A alta da carne suína foi de 12%, e o
preço do frango, que vinha em queda, supera em 9% o da terceira semana de
outubro.
Se as estimativas do Usda se
concretizarem, o Brasil vai exportar 25% das carnes bovina e suína produzidas
no próximo ano. Em 2017, foram 20%.
Avanço
A peste suína africana continua
avançando e não respeita fronteiras. Espalha-se pela África, pela Ásia e pela
Europa. Neste último continente já atinge a Polônia e está a 50 quilômetros das
fronteiras da Alemanha, um dos principias produtores europeus.
Em 2013, a OIE registrou 1.701 casos
de peste suína.
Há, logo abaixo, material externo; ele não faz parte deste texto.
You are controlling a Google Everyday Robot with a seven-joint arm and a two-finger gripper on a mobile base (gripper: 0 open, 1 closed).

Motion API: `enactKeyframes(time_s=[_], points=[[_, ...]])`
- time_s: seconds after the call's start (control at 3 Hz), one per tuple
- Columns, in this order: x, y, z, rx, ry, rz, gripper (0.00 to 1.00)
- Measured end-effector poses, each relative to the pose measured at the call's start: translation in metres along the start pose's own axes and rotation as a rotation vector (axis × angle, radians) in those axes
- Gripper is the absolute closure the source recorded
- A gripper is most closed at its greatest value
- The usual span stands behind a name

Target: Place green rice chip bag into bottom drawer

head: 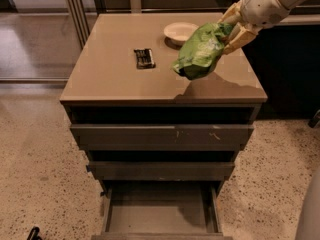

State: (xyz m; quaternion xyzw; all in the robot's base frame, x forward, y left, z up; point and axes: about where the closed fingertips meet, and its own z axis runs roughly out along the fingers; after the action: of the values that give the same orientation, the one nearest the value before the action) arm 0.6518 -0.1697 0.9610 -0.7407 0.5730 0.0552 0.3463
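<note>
Gripper (229, 30): seen above the cabinet top's right side, nr the back-right corner; fingers clenched on the bag's upper end, one above, one below.
Green rice chip bag (201, 51): grasped by the gripper, held up off the top; hangs down-left from the fingers, lower end over the right half of the top. Shadow is cast on the surface below, twd the front-right corner.
Bottom drawer (161, 210): pulled out at floor level, below the front edge; plain grey inside is seen.
Upper two drawers (161, 135): partly out, stepped, flat grey fronts shown.
White bowl (180, 32): set nr the back edge, right of centre, just left of the bag.
Black packet (144, 57): lies flat nr mid-top, left of the bag, well apart from it.
Cabinet top (110, 69): tan, smooth.
Floor (40, 154): speckled, seen both sides of the cabinet.
</note>
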Motion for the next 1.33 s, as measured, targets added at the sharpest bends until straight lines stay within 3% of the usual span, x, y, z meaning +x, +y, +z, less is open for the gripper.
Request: enactKeyframes(time_s=[0.33, 0.67, 1.0, 1.33], points=[[-0.005, 0.054, -0.019, -0.052, -0.031, 0.095, 1.0], [-0.009, 0.106, -0.021, -0.096, -0.084, 0.258, 1.0], [-0.004, 0.126, -0.01, -0.134, -0.089, 0.303, 1.0], [-0.004, 0.126, -0.01, -0.134, -0.089, 0.303, 1.0]])
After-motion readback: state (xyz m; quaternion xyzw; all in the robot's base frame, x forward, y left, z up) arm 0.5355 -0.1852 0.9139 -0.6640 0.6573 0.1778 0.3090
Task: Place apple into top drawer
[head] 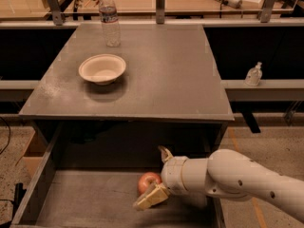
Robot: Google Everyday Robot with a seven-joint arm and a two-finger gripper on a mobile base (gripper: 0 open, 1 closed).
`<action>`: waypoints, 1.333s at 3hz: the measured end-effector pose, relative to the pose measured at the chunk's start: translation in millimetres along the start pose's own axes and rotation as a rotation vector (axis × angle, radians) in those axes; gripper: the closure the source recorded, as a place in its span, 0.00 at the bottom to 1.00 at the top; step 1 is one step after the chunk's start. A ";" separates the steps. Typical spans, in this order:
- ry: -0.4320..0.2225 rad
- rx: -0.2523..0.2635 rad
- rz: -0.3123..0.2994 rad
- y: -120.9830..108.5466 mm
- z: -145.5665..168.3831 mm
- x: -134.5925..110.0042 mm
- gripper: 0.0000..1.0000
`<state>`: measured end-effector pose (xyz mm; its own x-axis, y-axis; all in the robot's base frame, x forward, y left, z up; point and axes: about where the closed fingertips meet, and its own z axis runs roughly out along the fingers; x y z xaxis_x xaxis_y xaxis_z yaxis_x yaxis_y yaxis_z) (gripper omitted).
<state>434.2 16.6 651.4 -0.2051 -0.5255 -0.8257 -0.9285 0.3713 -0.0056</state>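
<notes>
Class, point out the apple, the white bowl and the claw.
apple [148, 182]: camera view, its red front.
white bowl [102, 69]: camera view, bare inside.
claw [147, 176]: camera view, midway between fingertips, in the drawer [95, 208].

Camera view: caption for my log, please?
Gripper open around the apple inside the pulled-out top drawer; bowl and bottle on tabletop.

A grey table with a dull, flat surface [156, 75] fills the middle of the room under warm, dim light. Behind it runs a pale wooden bench [190, 1] with grey metal posts [160, 4] rising along its front edge. Dark hollows open on either side beneath that bench. A low grey ledge [275, 89] to the right carries a small pump bottle [254, 74]. The floor [270, 141] is speckled beige, and a black cable [4, 137] lies on it at the left. The gripper [149, 177] sits low in front, below the surface's front edge, fingers spread.
</notes>
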 end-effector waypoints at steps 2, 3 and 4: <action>-0.076 0.096 0.083 -19.5 -78.7 -43.9 0.39; -0.110 0.135 0.114 -9.5 -137.6 -66.7 0.62; -0.206 0.242 0.072 -13.9 -203.4 -111.3 0.85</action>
<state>407.0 -85.8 858.1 -0.1775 -0.3341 -0.9257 -0.8081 0.5863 -0.0567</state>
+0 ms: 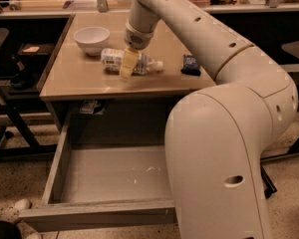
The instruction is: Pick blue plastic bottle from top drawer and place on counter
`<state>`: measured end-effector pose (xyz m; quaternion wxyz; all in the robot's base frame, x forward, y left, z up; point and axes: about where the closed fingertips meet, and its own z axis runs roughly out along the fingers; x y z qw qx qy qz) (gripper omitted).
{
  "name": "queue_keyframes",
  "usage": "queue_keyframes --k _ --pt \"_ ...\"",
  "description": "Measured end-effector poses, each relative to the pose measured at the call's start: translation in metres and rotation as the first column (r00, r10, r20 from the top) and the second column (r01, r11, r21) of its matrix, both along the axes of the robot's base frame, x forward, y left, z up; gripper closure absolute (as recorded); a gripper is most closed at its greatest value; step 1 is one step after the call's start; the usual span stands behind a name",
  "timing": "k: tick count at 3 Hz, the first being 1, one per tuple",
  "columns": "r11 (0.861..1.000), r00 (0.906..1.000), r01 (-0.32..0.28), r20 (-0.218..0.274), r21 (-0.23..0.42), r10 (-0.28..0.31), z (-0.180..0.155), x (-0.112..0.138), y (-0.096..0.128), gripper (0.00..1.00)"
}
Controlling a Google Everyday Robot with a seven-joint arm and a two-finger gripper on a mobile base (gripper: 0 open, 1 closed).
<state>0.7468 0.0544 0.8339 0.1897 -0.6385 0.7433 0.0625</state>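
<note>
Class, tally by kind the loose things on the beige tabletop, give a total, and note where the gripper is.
white bowl: 1
blue plastic bottle: 1, lying on its side
dark blue packet: 1
Total: 3
The gripper is down at the bottle's middle, over the counter.

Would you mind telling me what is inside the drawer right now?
In the drawer only scuffed grey floor shows; the robot's arm covers its right part. The bottle lies on the counter, with the gripper at it.
</note>
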Motion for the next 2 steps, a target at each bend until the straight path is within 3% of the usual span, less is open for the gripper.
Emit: queue_keyframes --k 2 --pt "1.0 0.9998 0.007 -0.019 -0.001 -0.007 0.0041 -0.001 0.0014 0.0"
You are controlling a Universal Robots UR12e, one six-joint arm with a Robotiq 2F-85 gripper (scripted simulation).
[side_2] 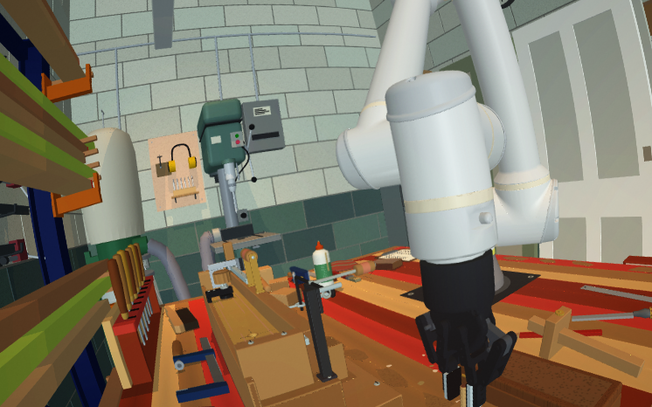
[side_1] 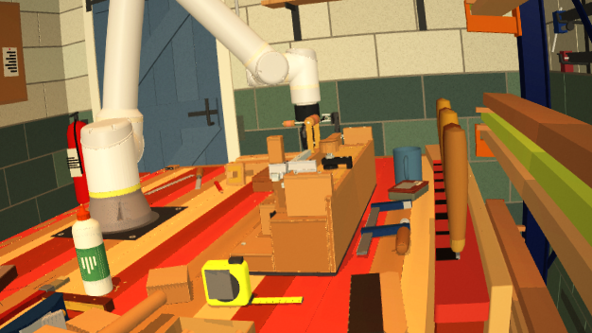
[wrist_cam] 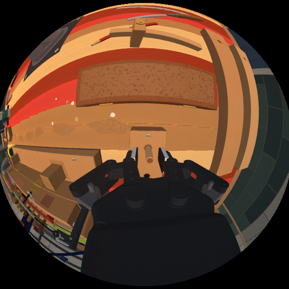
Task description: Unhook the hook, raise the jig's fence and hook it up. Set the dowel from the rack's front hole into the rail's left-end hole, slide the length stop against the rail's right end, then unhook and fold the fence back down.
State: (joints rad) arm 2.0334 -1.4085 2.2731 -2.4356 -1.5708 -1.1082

Neste ano, já foram 424 mil.
Os estragos da doença são grandes. A
China produziu 55 milhões de toneladas de carne suína em 2017, volume que
deverá recuar para 35 milhões em 2020. O país terá um rebanho menor porque
antecipou abates de animais neste ano.
Com essa deficiência na produção,
chineses devem comprar 25% da carne bovina a ser comercializada no mundo em
2020 e 34% da suína.
A participação chinesa no comércio
mundial de carne de frango também sobe, mas fica em 6%. O país está investindo
muito na produção de aves, um setor cuja produção responde rapidamente.
O Brasil está livre da peste suína
africana, mas, devido ao avanço rápido da doença pelo mundo, associações dessa
cadeia de produção buscam meios para se proteger.
Essas precauções vão desde
treinamentos de produtores à importação de cães farejadores, especializados em
detectar carnes nos pontos de entrada de mercadorias no país.
Parte importante dessa tarefa cabe ao
governo, principalmente com a elevação de recursos para o desenvolvimento da
defesa animal.
Os países buscam desesperadamente uma
vacina contra a doença. Enquanto ela não vem, todos correm perigo.